» **WORK REQUEST**
Look through the material below and give the number of lines where the string "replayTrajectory" occurs, with nothing added.

» **EXTRACTED DATA**
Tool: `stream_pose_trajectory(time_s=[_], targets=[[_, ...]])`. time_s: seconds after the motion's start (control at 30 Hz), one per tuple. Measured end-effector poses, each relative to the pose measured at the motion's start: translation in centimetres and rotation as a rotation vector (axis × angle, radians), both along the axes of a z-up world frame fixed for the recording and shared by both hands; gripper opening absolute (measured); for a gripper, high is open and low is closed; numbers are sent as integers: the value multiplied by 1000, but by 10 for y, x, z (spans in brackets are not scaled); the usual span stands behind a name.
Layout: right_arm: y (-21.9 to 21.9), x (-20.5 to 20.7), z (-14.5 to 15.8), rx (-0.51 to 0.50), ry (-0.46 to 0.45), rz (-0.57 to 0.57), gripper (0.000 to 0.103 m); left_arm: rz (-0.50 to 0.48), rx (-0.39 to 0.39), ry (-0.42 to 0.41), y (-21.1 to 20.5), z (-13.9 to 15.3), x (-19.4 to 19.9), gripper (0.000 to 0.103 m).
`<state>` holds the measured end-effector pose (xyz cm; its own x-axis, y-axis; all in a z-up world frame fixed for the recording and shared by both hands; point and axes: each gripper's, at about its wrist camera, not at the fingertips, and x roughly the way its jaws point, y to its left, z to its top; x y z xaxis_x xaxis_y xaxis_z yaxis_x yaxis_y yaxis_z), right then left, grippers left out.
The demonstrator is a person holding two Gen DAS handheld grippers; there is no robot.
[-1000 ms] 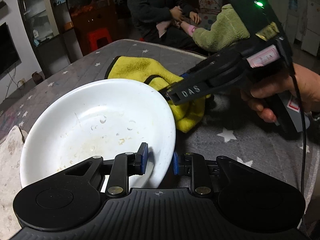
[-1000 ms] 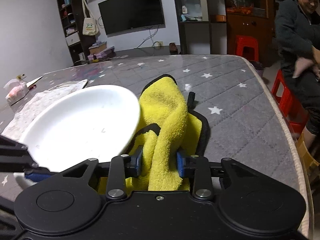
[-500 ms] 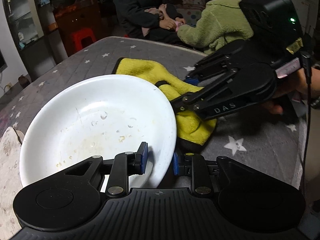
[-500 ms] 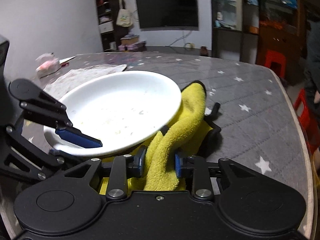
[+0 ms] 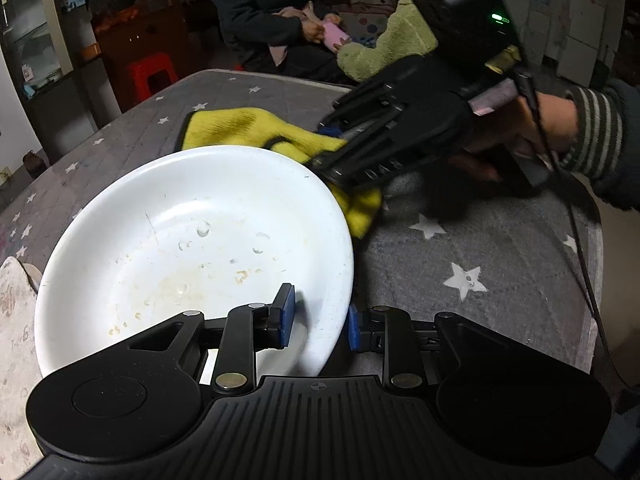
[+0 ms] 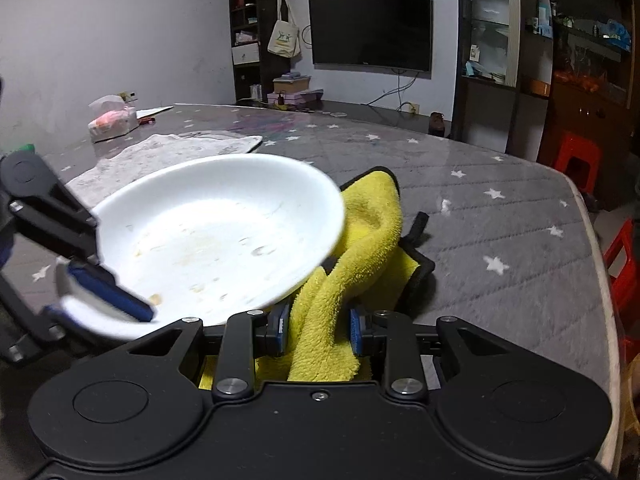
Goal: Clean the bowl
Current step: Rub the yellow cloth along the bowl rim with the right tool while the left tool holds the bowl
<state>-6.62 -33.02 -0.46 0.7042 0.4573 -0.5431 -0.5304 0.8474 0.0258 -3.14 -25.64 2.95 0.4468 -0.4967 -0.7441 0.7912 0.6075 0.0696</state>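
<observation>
The white bowl (image 5: pixel 192 240), smeared with yellowish residue and droplets, is pinched at its rim by the left tool (image 5: pixel 320 320), tilted above the star-quilted desk (image 5: pixel 480 248). The right tool (image 6: pixel 318 330) squeezes a fluffy yellow cloth (image 6: pixel 360 240) tucked under the bowl's edge. Only the right view shows a pale rag (image 6: pixel 168 152) behind.

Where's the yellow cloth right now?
The yellow cloth is pinched in the right gripper, draped beside and partly under the white bowl's right rim, on the star-patterned table.

Black plastic grippers, blue-padded fingers (image 5: pixel 287 312), silver pivot screws, green light, grey striped sleeve (image 5: pixel 600 128)
</observation>
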Motion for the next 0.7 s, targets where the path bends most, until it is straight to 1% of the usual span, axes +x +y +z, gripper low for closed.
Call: stream_pose_trajectory(time_s=[0.1,0.2,0.33,0.5,0.6,0.7], targets=[[-2,6,0,6,2,1,30,-4,3,6,0,1,-1,28],[-2,3,-1,11,3,4,30,3,9,16,-5,4,2,29],[-1,-4,-1,14,3,4,30,-2,13,-18,-20,5,6,29],[-1,-12,-2,11,1,5,30,1,25,-36,-30,2,11,28],[0,-22,-1,3,-2,12,30,-17,22,-38,-24,3,9,26],[4,-33,-1,-7,-4,23,30,-41,14,-27,-17,3,6,26]])
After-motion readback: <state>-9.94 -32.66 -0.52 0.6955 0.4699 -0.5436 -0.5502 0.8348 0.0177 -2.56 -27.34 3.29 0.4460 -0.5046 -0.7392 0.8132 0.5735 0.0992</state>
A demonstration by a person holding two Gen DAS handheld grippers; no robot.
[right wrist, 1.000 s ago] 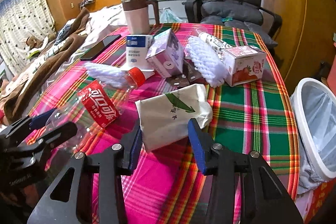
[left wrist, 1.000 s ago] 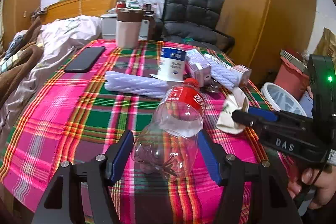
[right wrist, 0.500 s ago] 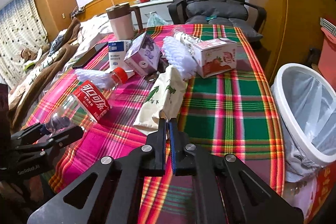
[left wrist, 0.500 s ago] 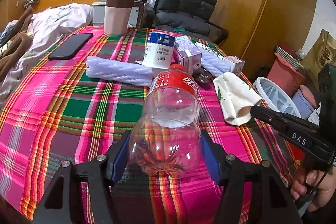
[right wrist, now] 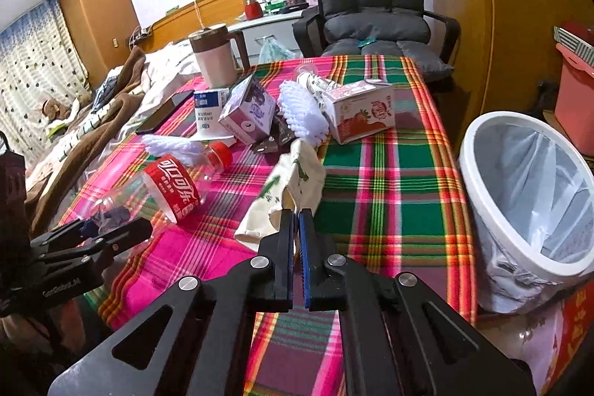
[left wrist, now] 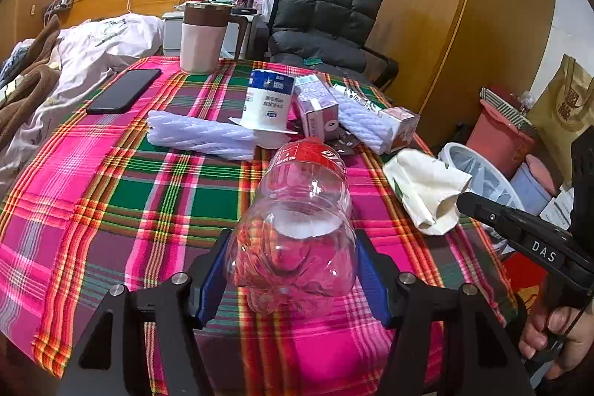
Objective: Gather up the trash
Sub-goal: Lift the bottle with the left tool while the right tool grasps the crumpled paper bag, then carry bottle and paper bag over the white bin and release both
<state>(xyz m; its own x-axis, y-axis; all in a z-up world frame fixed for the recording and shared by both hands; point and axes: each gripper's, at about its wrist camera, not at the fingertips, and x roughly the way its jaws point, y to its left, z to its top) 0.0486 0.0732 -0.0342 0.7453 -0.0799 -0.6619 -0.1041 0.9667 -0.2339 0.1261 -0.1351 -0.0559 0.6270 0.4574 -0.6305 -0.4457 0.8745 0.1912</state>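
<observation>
A clear plastic bottle with a red label and red cap has its base between the blue pads of my left gripper, which is shut on it; the cap end points away, low over the plaid tablecloth. My right gripper is shut on the edge of a white paper bag with green print, which hangs slightly crumpled from the pads. In the left wrist view the right gripper holds the paper bag near the table's right edge. The left gripper shows low on the left in the right wrist view.
A white bin with a liner stands on the floor right of the table. Further back lie a strawberry carton, a purple carton, white foam netting, a blue-white cup, a phone and a mug.
My right gripper closed on the paper bag and pulled it up and toward the table's right edge. The bottle in my left gripper swung to point straight ahead.
</observation>
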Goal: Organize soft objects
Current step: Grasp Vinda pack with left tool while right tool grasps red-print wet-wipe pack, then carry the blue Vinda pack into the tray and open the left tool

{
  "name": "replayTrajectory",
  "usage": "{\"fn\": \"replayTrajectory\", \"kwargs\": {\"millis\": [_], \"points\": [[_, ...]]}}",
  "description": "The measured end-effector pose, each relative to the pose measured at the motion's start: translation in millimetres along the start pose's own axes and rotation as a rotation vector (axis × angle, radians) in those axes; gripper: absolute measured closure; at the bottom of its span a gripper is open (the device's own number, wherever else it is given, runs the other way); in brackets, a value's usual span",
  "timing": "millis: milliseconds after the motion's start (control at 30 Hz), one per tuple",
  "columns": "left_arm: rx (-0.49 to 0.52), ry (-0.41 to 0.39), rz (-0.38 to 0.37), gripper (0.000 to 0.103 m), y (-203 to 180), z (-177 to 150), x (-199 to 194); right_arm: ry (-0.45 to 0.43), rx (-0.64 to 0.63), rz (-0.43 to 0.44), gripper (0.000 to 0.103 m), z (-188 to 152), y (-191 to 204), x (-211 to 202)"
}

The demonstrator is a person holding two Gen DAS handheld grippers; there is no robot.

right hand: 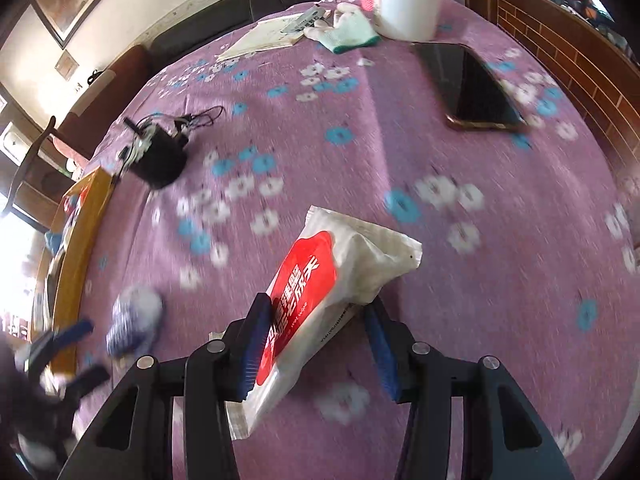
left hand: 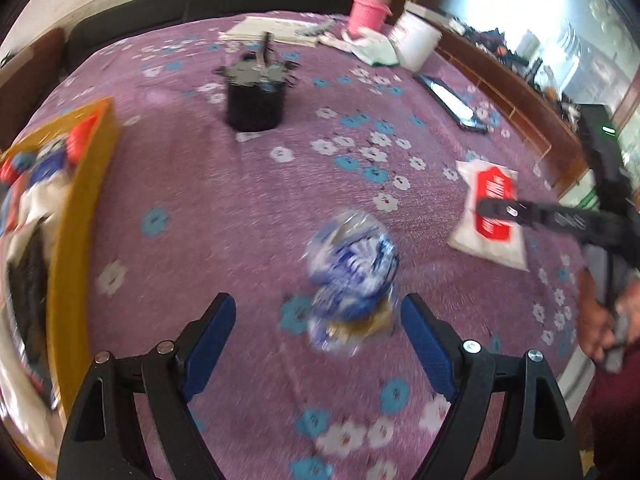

» **SOLUTION**
2